_The problem_.
Exactly the lines from the beginning of the material to the line with "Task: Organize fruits" are to be repeated, both ends included.

_Data excerpt_.
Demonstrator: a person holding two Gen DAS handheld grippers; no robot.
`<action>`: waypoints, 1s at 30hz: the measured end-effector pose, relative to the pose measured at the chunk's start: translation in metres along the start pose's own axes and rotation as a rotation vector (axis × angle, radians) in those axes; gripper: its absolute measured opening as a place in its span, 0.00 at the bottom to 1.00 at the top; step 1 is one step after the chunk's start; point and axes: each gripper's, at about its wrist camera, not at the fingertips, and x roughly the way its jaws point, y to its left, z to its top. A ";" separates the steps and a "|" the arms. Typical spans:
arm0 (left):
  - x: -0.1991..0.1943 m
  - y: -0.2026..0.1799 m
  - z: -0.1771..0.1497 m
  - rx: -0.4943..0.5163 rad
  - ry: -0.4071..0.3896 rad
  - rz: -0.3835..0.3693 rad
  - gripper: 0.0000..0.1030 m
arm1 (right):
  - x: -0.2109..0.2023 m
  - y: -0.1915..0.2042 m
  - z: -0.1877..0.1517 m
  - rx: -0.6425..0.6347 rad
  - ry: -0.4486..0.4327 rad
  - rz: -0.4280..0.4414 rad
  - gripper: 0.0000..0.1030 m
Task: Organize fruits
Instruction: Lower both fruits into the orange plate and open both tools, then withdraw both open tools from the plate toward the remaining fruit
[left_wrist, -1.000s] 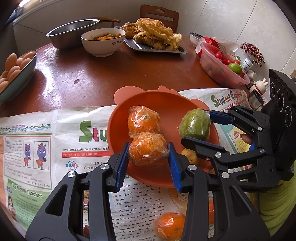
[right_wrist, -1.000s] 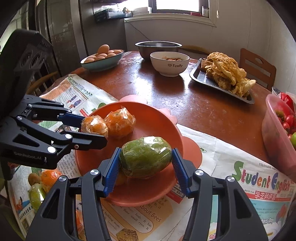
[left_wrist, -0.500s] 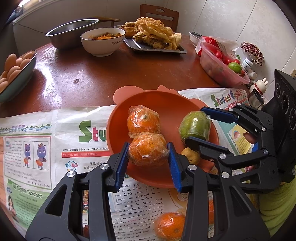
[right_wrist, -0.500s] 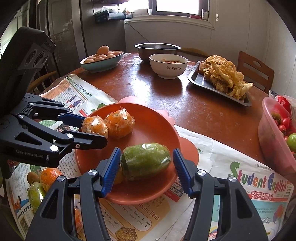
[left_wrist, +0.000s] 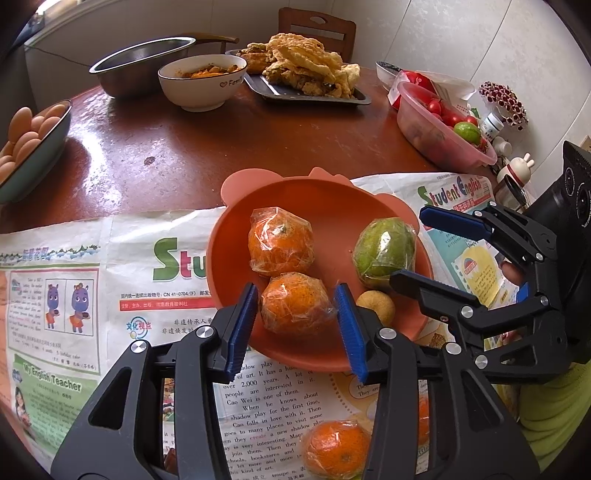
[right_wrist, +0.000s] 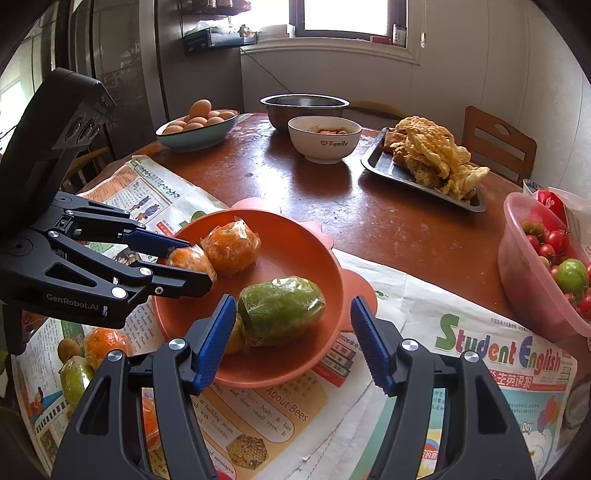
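An orange plate (left_wrist: 332, 199) (right_wrist: 291, 236) sits on newspaper. It holds two plastic-wrapped oranges, a far one (left_wrist: 280, 242) (right_wrist: 231, 249) and a near one (left_wrist: 297, 304) (right_wrist: 190, 260), a wrapped green fruit (left_wrist: 384, 251) (right_wrist: 280, 314) and a small yellow-brown fruit (left_wrist: 376, 304). My left gripper (left_wrist: 297, 328) (right_wrist: 181, 260) is open, its pads standing just off either side of the near orange. My right gripper (right_wrist: 291, 339) (left_wrist: 410, 247) is open wide around the green fruit without touching it.
On the newspaper near me lie another wrapped orange (left_wrist: 336, 452) (right_wrist: 105, 343), a green fruit (right_wrist: 74, 376) and a brown fruit (right_wrist: 66, 349). Further back stand an egg bowl (right_wrist: 195, 127), steel bowl (right_wrist: 304, 107), white bowl (right_wrist: 323, 138), fried-food tray (right_wrist: 424, 166) and pink tomato tub (right_wrist: 543, 266).
Both grippers have opened. The right one let go of the green fruit, which now lies on the plate, and drew back a little. The left one let go of the near orange.
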 end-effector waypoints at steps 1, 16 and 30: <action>0.000 0.000 -0.001 -0.001 0.000 -0.003 0.35 | -0.001 -0.001 0.000 0.004 -0.001 -0.003 0.63; -0.015 0.000 -0.006 -0.014 -0.026 0.003 0.40 | -0.014 -0.005 -0.005 0.044 -0.022 -0.028 0.72; -0.039 0.002 -0.011 -0.035 -0.075 0.036 0.62 | -0.032 -0.004 -0.008 0.065 -0.058 -0.051 0.81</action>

_Result for this task_.
Demonstrator: a person holding two Gen DAS handheld grippers; no robot.
`<action>`: waypoints, 1s at 30hz: the measured end-effector pose, relative to the pose measured at the chunk's start: translation in metres along the start pose's own axes and rotation as a rotation vector (axis × angle, radians) in those axes; gripper: its absolute measured opening as a place in its span, 0.00 at the bottom to 1.00 at the top; step 1 is one step after the chunk's start; point and axes: each gripper's, at about its wrist camera, not at the fingertips, and x roughly the way its jaws point, y to its left, z to its top. A ";" separates the steps and a "|" the arms. Typical spans:
arm0 (left):
  - x: -0.1991..0.1943 m
  - y: -0.2026..0.1799 m
  - z: -0.1771..0.1497 m
  - rx: -0.4943..0.5163 rad
  - ry: -0.4071..0.3896 rad
  - rz: -0.3835..0.3693 rad
  - gripper: 0.0000..0.1030 m
arm1 (right):
  - x: -0.2109..0.2023 m
  - y: -0.1915..0.2042 m
  - z: -0.1877..0.1517 m
  - rx: -0.6425..0.6347 rad
  - ry: -0.4486..0.4327 rad
  - rz: -0.4280..0.4414 rad
  - gripper: 0.0000..0.1030 m
Task: Organize fruits

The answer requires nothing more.